Implement retry logic with exponential backoff (e.g., 1s, 2s, 4s, 8s) when receiving 429 errors. For 500 errors, retry immediately with a short delay (100-500ms).

## Environment Requirements

- Python SDK: `pip install alibabacloud_searchplat20240529>=1.0.0`
- Java SDK: Maven dependency `com.aliyun:searchplat20240529`
- OpenAI SDK: `pip install openai>=1.0.0`
- Environment variable setup: `export DASHSCOPE_API_KEY=your_api_key_here`
- Python version: >=3.8 for most SDKs

## FAQ

Q: How do I enable web search in my text generation requests?
A: Set `enable_search: true` in your request and include `parameters.search_return_result: true` to get the actual search results. Note that web search is only supported for the deepseek-r1 model.

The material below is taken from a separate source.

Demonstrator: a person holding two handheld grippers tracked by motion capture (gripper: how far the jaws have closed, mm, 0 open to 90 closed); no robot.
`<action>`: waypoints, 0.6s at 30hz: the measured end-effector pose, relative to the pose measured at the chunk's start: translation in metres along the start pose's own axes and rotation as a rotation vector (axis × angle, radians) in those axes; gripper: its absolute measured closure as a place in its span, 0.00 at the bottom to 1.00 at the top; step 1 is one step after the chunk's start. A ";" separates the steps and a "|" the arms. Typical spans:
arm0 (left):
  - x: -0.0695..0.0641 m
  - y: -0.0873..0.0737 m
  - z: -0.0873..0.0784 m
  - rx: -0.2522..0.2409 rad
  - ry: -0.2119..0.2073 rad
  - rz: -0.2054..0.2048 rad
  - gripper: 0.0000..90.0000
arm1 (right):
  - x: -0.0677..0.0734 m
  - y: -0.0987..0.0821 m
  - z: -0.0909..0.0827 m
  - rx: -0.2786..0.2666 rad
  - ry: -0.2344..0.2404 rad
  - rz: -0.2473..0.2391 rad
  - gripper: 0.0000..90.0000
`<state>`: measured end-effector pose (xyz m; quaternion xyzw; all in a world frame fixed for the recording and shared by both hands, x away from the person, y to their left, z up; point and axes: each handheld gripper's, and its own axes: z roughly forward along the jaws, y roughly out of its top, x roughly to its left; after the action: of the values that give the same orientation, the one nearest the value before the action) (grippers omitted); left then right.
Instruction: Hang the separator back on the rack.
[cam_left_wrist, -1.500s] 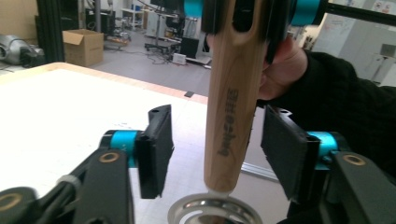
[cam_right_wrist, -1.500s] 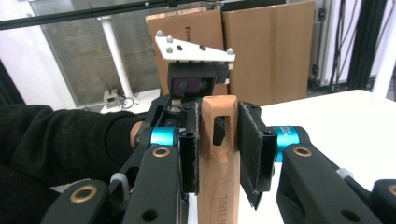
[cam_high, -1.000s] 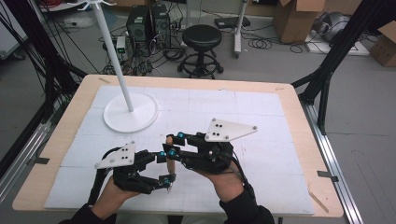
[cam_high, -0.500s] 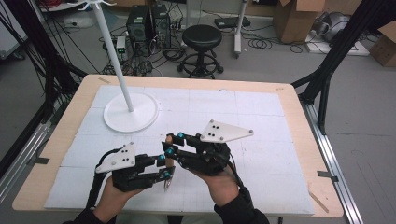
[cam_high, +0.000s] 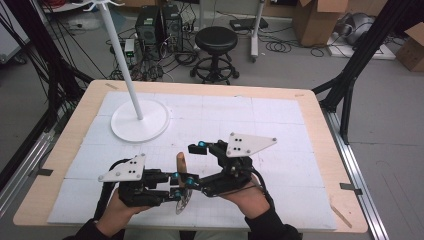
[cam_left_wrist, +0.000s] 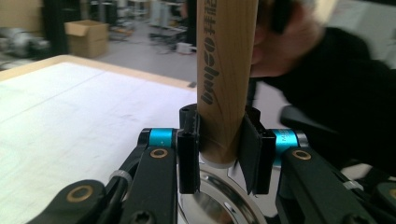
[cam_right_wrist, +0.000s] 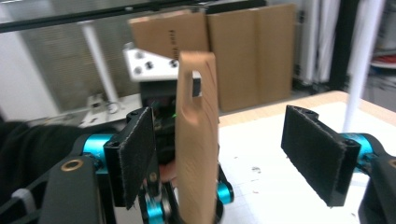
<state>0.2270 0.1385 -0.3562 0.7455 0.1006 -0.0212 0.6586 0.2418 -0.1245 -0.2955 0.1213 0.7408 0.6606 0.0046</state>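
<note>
- Pizza cutter (cam_high: 182, 186), a wooden handle above a round steel wheel, is being handled near the front edge of the white mat (cam_high: 280, 130) in the high view.
- High view: the cutter is standing upright, handle tip pointing up, wheel hanging at the bottom.
- High view: the left gripper (cam_high: 176, 186) is reaching in from the left and clamping the lower part of the handle just above the wheel.
- High view: the right gripper (cam_high: 196, 162) is coming in from the right with its jaws spread; one jaw is lying above and behind the handle, the other low beside the wheel. Its jaws have just been opening, with the handle standing between them.
- High view: a white stand (cam_high: 139, 120) with a round base and slanted pole is sitting well apart at the far left of the mat.
- Left gripper view: the left gripper (cam_left_wrist: 219, 151) is gripping the wooden handle (cam_left_wrist: 225, 79), both pads pressing on its lower end; the shiny wheel (cam_left_wrist: 219, 200) is showing directly below the jaws.
- Left gripper view: the handle is rising straight up out of the frame, with dark lettering running along it.
- Right gripper view: the right gripper (cam_right_wrist: 229, 154) is released, its two pads standing wide apart.
- Right gripper view: the handle (cam_right_wrist: 198, 140), with a hanging slot near its top, is standing between the pads, close to the left one; contact with that pad cannot be determined.
</note>
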 end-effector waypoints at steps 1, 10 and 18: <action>0.000 0.000 0.000 0.001 -0.022 0.003 0.78 | -0.002 -0.001 -0.002 -0.004 0.023 -0.004 0.29; -0.004 0.000 0.006 0.037 -0.122 0.029 0.78 | -0.010 -0.006 -0.005 -0.009 0.218 0.022 0.54; -0.004 -0.001 0.007 0.039 -0.158 0.033 0.78 | -0.008 -0.008 -0.002 -0.011 0.315 0.014 0.71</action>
<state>0.2237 0.1311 -0.3574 0.7557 0.0355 -0.0713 0.6501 0.2483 -0.1285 -0.3044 0.0214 0.7280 0.6754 -0.1156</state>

Q: What's the difference between synchronous and OpenAI-compatible APIs?
A: Synchronous APIs use OpenSearch-specific endpoints and response formats, while OpenAI-compatible APIs follow the standard OpenAI interface, allowing you to use existing OpenAI SDKs with minimal code changes.

Q: How are tokens counted for billing purposes?
A: Tokens are counted separately for input (prompt) and output (completion). You can use the token calculation API to estimate costs before making expensive calls. Free tier includes 1 million tokens per month.

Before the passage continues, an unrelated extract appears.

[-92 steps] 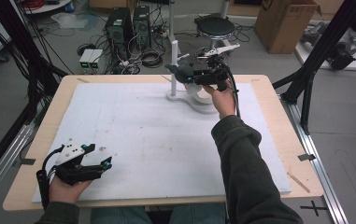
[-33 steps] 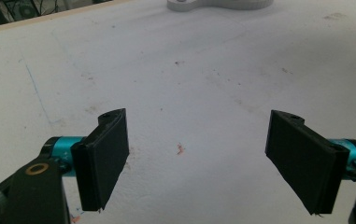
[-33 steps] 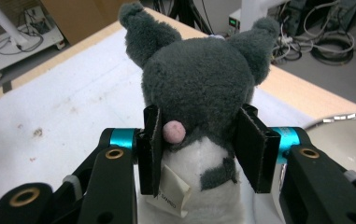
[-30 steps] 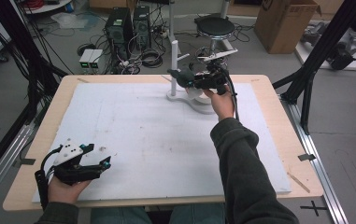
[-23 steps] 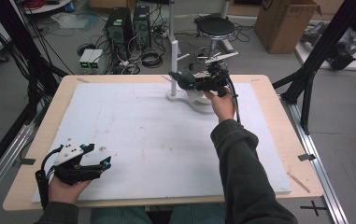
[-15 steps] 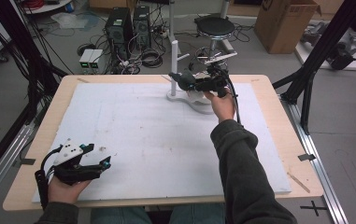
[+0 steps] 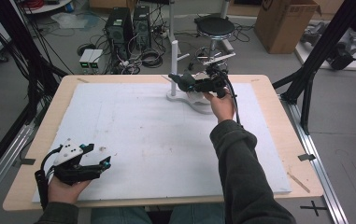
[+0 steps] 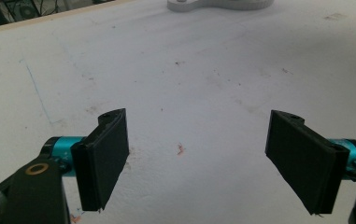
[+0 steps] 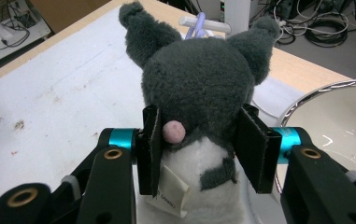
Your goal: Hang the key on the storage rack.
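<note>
A grey plush toy (image 9: pixel 199 79) with two ears, a pink nose and a white belly sits between the pads of my right gripper (image 9: pixel 202 149), which is shut on its sides. In the high view that gripper (image 7: pixel 192 85) holds the plush toy (image 7: pixel 181 82) just above the white stand's base (image 7: pixel 185 98), next to its upright post (image 7: pixel 174 56) at the far middle of the board. A white peg (image 9: pixel 213 25) with a purple loop shows behind the toy's ears. My left gripper (image 7: pixel 105 163) rests at the near left, open, and its jaws (image 8: pixel 208 154) have only bare board between them.
A white foam board (image 7: pixel 143 135) covers the wooden table (image 7: pixel 269 93). A round pale disc with a shiny rim (image 9: pixel 334 121) lies close to the right of the toy. Beyond the far edge are computer cases (image 7: pixel 126 23), cables, a stool (image 7: pixel 215 27) and a cardboard box (image 7: pixel 288 21).
The right gripper with the plush toy has shifted slightly down toward the stand's base and tilted a little. The left hand has not moved.
</note>
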`<action>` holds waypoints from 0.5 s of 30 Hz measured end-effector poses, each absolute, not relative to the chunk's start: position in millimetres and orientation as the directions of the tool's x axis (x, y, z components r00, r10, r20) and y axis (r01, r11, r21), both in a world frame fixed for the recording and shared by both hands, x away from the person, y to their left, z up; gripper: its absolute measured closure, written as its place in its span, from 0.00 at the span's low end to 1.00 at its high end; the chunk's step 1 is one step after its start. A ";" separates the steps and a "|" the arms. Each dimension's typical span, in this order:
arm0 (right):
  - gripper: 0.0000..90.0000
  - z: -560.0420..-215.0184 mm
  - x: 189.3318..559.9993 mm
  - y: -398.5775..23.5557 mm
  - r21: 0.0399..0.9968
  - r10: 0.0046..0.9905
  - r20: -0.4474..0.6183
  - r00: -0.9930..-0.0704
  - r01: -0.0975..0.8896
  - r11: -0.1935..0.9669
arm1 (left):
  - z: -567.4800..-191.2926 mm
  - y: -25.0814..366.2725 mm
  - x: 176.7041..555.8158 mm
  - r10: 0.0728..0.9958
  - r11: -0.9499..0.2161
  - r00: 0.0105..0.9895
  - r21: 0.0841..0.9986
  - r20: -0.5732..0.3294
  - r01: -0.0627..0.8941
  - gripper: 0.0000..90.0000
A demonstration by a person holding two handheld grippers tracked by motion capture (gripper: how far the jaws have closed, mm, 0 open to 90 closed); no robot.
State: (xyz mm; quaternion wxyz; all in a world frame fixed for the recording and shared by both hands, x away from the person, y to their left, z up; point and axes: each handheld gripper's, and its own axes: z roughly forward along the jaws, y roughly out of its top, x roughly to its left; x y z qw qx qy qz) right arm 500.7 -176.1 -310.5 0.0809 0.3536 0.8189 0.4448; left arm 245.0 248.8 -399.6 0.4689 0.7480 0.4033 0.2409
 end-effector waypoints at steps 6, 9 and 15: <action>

Q: Can I use streaming responses with the OpenAI-compatible interface?
A: Yes, set `stream: true` in your request parameters. The response will be returned as a series of SSE chunks that you need to iterate through to get incremental results.

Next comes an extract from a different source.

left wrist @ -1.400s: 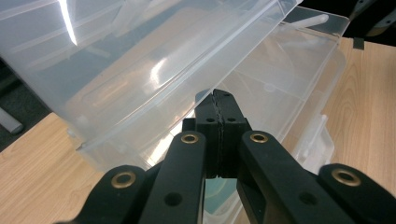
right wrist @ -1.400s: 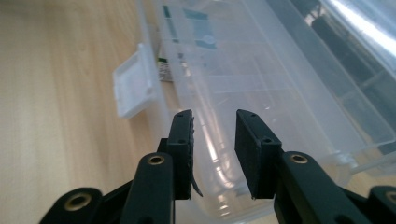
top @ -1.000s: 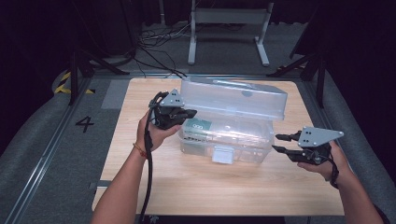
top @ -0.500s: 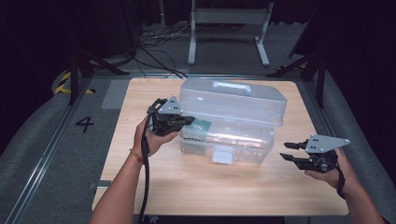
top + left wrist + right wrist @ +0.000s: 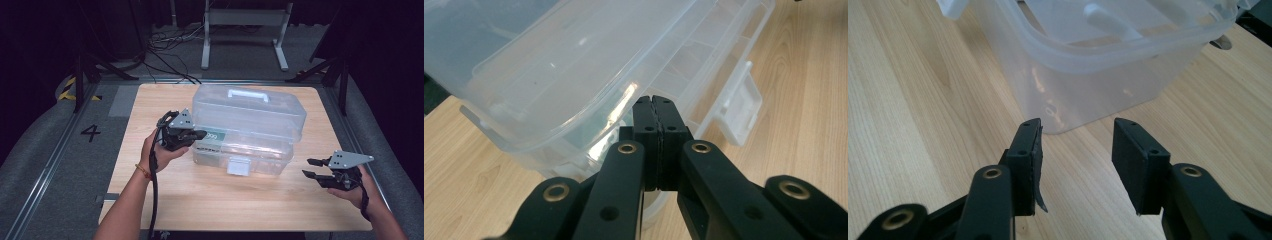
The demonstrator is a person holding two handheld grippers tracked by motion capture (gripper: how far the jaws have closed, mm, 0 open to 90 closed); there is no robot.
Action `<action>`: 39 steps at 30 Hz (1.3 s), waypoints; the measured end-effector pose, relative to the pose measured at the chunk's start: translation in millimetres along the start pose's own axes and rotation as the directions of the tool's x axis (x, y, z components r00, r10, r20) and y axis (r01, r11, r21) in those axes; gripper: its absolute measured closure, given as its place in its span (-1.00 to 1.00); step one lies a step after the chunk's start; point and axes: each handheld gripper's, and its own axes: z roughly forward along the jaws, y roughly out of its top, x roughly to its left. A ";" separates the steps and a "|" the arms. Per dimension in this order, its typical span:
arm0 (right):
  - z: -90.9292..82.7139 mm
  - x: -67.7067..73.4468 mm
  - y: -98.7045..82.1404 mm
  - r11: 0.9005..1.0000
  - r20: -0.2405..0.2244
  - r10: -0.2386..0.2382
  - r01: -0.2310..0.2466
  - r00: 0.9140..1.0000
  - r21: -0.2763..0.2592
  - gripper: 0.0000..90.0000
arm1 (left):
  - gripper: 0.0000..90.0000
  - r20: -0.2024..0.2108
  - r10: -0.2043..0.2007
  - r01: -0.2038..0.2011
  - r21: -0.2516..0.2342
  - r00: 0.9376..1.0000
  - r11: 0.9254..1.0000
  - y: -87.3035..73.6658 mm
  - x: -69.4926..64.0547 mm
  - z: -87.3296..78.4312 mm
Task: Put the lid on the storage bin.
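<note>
1. The clear plastic box point(image 5: 247, 131) sits mid-table point(image 5: 210, 200), its white latch point(image 5: 238, 165) hanging loose at six o'clock.
2. The left gripper point(image 5: 197, 134), jaws pressed together on nothing, noses under the lid's rim at the box's nine o'clock.
3. The right gripper point(image 5: 310, 168), jaws spread and just opening, nothing between them, waits near four o'clock.
4. Likely step: raising the lid; next, the right gripper must catch the rim.

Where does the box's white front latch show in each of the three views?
High view: latch at centre, on the clear box's near side.
Left gripper view: right of centre.
Right gripper view: top left corner, cut off by the edge.
Shared landmark: the wooden table.
</note>
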 end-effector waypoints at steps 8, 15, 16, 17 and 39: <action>4.8 0.7 -8.3 1.000 -0.012 0.019 -0.019 1.000 0.013 0.24 | 1.00 0.018 0.002 -0.002 -0.005 1.000 1.000 -7.5 -7.0 0.3; 8.4 1.2 -13.5 0.999 -0.017 0.030 -0.029 0.999 0.029 0.24 | 1.00 0.016 0.024 -0.025 0.034 1.000 0.999 -14.3 -15.7 5.8; 8.0 1.7 -13.8 0.999 -0.020 0.037 -0.036 0.999 0.030 0.24 | 1.00 0.020 0.025 -0.026 0.036 0.999 0.999 -15.7 -17.2 6.4; 7.8 1.7 -14.3 0.999 -0.020 0.038 -0.038 0.999 0.028 0.24 | 1.00 0.020 0.025 -0.026 0.036 0.999 0.999 -15.7 -17.2 6.4; -3.3 1.9 -30.0 0.999 0.045 0.052 -0.053 0.998 0.003 -0.11 | 0.23 -0.156 -0.006 0.032 0.165 0.988 0.986 -85.2 -31.1 -28.0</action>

Q: What should I do if I get a 413 error (request too large)?
A: The request body cannot exceed 8 MB. Reduce your input text size or split large documents into smaller chunks before sending them to the API.

## Pricing & Billing

### Billing Model
Per-token billing for text generation and embedding models; per-request billing for web search, document splitting, and deep model calls.

### Price Reference

| Model/Specification | Input Price | Output Price |
|---------------------|-------------|--------------|
| qwen3-235b-a22b | 0.002 /tokens | 0.004 /tokens |
| qwq-32b | 0.0015 /tokens | 0.003 /tokens |
| ops-qwen-turbo | 0.0005 /tokens | 0.001 /tokens |
| qwen-turbo | 0.0005 /tokens | 0.001 /tokens |
| qwen-plus | 0.001 /tokens | 0.002 /tokens |
| qwen-max | 0.002 /tokens | 0.004 /tokens |
| deepseek-r1 | 0.0018 /tokens | 0.0036 /tokens |
| deepseek-v3 | 0.0016 /tokens | 0.0032 /tokens |
| deepseek-r1-distill-qwen-7b | 0.0012 /tokens | 0.0024 /tokens |
| deepseek-r1-distill-qwen-14b | 0.0014 /tokens | 0.0028 /tokens |
| deepseek-v4-pro | 0.003 /tokens | 0.006 /tokens |
| deepseek-v4-flash | 0.0008 /tokens | 0.0016 /tokens |
| ops-web-search-001 | 0.002 / | 0.002 / |
| ops-document-split-001 | 0.0001 / | 0.0001 / |

### Free Tier
Monthly free tier of 1 million tokens for most text generation models. Document splitting and web search have separate free quotas (1000 calls/month).

### Usage Limits
- Request body maximum size: 8 MB
- ops-qwen-turbo maximum tokens: 4000
- Standard models maximum tokens: 8192
- Web search QPS limit: 3 requests per second
- General QPS limits: 10-100 depending on service

### Billing Notes
Billing occurs based on actual token consumption for text generation. Web search functionality may incur additional charges beyond base model usage. Async tasks are billed upon completion. Minimum billing unit is 100 tokens for most services.